# Impossible equation to solve?

by Jiachao
Tags: equation, impossible, solve
 P: 12 Hi, I know its possible to get an answer by graphing the curves and finding the point of intersection but I was wondering if there was a way to do them algebraically. sin(2x) = $$\frac{x}{2}$$ or $$e^{\frac{x}{8}}$$ = x Also, do these types of equations have a name?
 Sci Advisor P: 2,193 Your first equation is not solvable (in terms of elementary functions or any I know of). The equation simply is not written in a way in which it is possible to express it as a solution x=something. The second equation at first glance appears the same, but is actually solvable (although not in terms of elementary functions). The solution is: x=-8 W(-1/8) Where W is the Lambert W function. ( http://en.wikipedia.org/wiki/Lambert%27s_W_function ) I don't know of a name for these [unsolvable] equations, I'd call em non-algebraic (not sure if that's official though).
 Sci Advisor HW Helper PF Gold P: 12,016 They are called transcendental equations.
 P: 12 Impossible equation to solve? Thanks for the replies.
 P: 150 haha try this one. Let me know if you're interested in the problem, I actually got it from physicsforums.com. $$\left [{1 \over 2}\sqrt{1 - n^2x^2} + {\arcsin (nx) \over 2n} \right ]_{0}^{6} = e + \pi$$ n=?
 P: 365 And what are the 0 and 6 ??
 Math Emeritus Sci Advisor Thanks PF Gold P: 39,488 I assume that he means that formula evaluated between 6 and 0: its value at 6 minus its value at 0 is equal to $e+ \pi$.
 P: 150 of course.

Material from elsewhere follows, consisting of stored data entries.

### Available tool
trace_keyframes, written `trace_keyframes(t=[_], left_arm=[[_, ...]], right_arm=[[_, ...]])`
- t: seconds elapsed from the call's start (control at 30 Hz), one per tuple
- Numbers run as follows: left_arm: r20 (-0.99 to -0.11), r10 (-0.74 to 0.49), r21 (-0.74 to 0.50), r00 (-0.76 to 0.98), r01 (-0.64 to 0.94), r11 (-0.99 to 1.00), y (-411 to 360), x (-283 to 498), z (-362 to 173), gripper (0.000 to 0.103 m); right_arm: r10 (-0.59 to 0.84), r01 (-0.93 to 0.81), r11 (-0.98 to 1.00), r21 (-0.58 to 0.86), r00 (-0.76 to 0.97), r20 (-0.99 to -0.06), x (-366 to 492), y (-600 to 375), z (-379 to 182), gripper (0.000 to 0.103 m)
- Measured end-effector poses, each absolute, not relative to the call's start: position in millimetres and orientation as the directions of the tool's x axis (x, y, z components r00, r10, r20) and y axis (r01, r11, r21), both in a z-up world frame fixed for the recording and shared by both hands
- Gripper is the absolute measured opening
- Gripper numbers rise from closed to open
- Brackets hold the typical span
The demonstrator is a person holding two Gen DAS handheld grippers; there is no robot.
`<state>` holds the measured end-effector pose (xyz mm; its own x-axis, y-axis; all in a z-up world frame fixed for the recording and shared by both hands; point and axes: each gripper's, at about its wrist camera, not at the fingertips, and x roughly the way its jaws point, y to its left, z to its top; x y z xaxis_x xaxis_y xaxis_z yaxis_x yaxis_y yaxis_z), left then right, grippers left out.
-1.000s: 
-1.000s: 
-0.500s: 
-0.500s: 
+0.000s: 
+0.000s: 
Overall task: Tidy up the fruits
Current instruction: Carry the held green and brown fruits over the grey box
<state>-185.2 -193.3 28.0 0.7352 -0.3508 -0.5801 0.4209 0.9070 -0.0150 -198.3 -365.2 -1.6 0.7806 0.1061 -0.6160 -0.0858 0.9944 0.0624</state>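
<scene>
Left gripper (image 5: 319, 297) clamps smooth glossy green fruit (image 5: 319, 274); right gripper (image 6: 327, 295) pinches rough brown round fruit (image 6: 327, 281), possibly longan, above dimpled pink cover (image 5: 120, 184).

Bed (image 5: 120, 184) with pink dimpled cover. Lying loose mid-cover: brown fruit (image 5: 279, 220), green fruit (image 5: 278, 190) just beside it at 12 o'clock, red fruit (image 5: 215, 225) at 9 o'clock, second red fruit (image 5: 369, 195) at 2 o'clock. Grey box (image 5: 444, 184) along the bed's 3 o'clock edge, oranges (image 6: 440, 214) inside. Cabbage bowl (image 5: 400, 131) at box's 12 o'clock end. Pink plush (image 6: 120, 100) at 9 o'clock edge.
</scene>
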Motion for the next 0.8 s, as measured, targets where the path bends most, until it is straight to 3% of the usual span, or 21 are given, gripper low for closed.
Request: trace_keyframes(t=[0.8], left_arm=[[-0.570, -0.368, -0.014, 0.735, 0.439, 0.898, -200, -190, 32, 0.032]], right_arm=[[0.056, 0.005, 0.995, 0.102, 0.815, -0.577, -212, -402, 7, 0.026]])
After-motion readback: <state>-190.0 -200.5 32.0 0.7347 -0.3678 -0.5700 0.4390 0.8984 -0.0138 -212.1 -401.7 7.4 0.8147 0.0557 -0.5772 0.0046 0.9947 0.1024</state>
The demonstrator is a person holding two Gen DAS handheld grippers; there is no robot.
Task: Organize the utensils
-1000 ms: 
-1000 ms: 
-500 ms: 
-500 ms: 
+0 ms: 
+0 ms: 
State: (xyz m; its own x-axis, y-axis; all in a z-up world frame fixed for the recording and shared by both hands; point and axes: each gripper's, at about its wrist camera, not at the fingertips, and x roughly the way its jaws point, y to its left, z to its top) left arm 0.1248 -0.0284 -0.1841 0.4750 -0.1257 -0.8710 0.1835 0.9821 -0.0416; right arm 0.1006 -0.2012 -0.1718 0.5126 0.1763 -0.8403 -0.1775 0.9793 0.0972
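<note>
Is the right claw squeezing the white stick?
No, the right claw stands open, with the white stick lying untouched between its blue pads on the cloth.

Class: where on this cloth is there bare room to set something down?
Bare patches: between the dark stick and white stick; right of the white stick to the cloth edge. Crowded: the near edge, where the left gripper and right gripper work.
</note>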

Its an integral remember? $$\int_0^{6}\sqrt{1 - (nx)^2}dx = e + \pi$$
 P: 12 I'm still in high school so is that possible to solve using my level of mathematics? After I subbed the numbers in, I did a quick sketch on graphmatica and it didn't show any intersections between $$y = \sqrt{1-36n^{2}} +\frac{arcsin (6n)}{n} -1$$ and y = 2e + 2pi so have I done something wrong already?
 P: 607 I agree that there is no solution to $$\left [{1 \over 2}\sqrt{1 - n^2x^2} + {\arcsin (nx) \over 2n} \right ]_{0}^{6} = e + \pi$$ However, there is a solution to $$\int_0^{6}\sqrt{1 - (nx)^2}\,dx = e + \pi$$ camilus is mistaken in asserting that these are equal.
 P: 1 The equations in the first post can't be solved explicitly for x, but you could use a method of iteration to get as accurate a solution for x as you require.
P: 150
 Quote by g_edgar I agree that there is no solution to $$\left [{1 \over 2}\sqrt{1 - n^2x^2} + {\arcsin (nx) \over 2n} \right ]_{0}^{6} = e + \pi$$ However, there is a solution to $$\int_0^{6}\sqrt{1 - (nx)^2}\dx = e + \pi$$ camilus is mistaken in asserting that these are equal.
wtf? explain..?

$$\int_0^{6}\sqrt{1 - (nx)^2}\dx = \left [{1 \over 2}\sqrt{1 - n^2x^2} + {\arcsin (nx) \over 2n} \right ]_{0}^{6} = e + \pi$$

now you gotta find what value of n will make will make the integral equal to e + pi. I have found n to several digits, although Im under the impression that n is nonalgebraic.
HW Helper
P: 3,531
 Quote by camilus wtf? explain..?
$$\int_0^{6}\sqrt{1 - (nx)^2}\dx \neq \left [{1 \over 2}\sqrt{1 - n^2x^2} + {\arcsin (nx) \over 2n} \right ]_{0}^{6}$$

Now, I can't actually explain because I don't know how to evaluate the integral, but I did go about it backwards and derived the result. They're not equal from what I can see.
 P: 607 the integral should be $$\int \sqrt{1-(nx)^2}\,dx =\frac{1}{2}\;x\;\sqrt{1-(nx)^2} + \frac{1}{2n}\;\arcsin({nx)$$ notice the extra $$x$$?
P: 2,751
 Quote by Mentallic $$\int_0^{6}\sqrt{1 - (nx)^2}\dx \neq \left [{1 \over 2}\sqrt{1 - n^2x^2} + {\arcsin (nx) \over 2n} \right ]_{0}^{6}$$ Now, I can't actually explain because I don't know how to evaluate the integral, but I did go about it backwards and derived the result. They're not equal from what I can see.
It is relatively easy to show that:

$$\int \sqrt{1 - (nx)^2}\, dx = {1 \over 2} x \sqrt{1 - n^2x^2} + {\arcsin (nx) \over 2n}$$

Two methods come to mind.

Method 1.

Substitute $nx = \sin(u)[/tex] and it transforms into [itex]1/n \int \cos^2(u) du$. Then just use the trig identity cos^2(u) = 1/2 + 1/2 * cos(2u) and it's straight forward to get the above stated result.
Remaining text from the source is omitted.